*Assignment*.
Go through the data line by line from the top, retyping each exactly, and end with the line that contains "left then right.".

*** Given data ***

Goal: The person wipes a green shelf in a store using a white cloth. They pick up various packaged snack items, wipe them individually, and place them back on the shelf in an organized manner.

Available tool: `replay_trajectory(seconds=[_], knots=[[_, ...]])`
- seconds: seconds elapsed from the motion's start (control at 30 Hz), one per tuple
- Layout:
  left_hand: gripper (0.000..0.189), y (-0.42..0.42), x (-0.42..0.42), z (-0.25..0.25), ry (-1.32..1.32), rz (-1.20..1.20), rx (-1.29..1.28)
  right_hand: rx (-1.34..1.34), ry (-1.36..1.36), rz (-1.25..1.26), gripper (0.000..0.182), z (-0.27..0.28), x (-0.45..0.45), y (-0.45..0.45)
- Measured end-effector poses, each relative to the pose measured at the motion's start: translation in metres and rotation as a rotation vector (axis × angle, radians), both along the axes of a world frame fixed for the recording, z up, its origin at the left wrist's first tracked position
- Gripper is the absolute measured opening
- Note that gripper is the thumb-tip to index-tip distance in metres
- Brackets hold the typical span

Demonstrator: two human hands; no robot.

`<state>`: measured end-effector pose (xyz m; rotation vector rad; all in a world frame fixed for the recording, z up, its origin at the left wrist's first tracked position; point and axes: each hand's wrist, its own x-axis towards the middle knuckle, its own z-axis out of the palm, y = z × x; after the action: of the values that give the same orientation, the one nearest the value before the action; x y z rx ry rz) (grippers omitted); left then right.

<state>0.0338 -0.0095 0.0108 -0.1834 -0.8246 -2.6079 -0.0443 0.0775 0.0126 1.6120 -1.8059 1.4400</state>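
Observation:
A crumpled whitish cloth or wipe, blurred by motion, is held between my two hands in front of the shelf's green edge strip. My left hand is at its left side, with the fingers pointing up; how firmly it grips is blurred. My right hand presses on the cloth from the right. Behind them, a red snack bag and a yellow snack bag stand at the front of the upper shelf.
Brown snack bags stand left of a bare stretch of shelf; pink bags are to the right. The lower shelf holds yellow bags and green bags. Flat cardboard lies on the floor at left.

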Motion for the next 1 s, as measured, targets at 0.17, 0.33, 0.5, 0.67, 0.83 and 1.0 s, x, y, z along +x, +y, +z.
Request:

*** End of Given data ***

*Exercise result*.
Goal: The person wipes a green shelf in a store using a white cloth. They pick up various packaged snack items, wipe them individually, and place them back on the shelf in an organized manner.

Available tool: `replay_trajectory(seconds=[_], knots=[[_, ...]])`
- seconds: seconds elapsed from the motion's start (control at 30 Hz), one per tuple
- Layout:
  left_hand: gripper (0.000..0.189), y (-0.42..0.42), x (-0.42..0.42), z (-0.25..0.25), ry (-1.32..1.32), rz (-1.20..1.20), rx (-1.29..1.28)
  right_hand: rx (-1.34..1.34), ry (-1.36..1.36), rz (-1.25..1.26), gripper (0.000..0.182), z (-0.27..0.28), x (-0.45..0.45), y (-0.45..0.45)
- Measured end-effector poses, each relative to the pose measured at the motion's start: translation in metres and rotation as a rotation vector (axis × angle, radians), both along the axes of a world frame fixed for the recording, z up, its origin at the left wrist's first tracked position
- Gripper is the absolute measured opening
- Note that gripper is the thumb-tip to index-tip distance in metres
- Brackets hold the typical span

Demonstrator: two human hands; no robot.

`<state>`: measured end-effector pose (xyz m; rotation vector rad; all in a world frame fixed for the recording, z up, its origin at the left wrist's first tracked position; point and axes: each hand's wrist, its own x-axis towards the middle knuckle, its own z-axis out of the palm, y = z × x; after the action: of the values that give the same orientation, the one nearest the value before the action; x y z rx ry rz) (grippers omitted); left then right.

There's nothing left to add to the answer.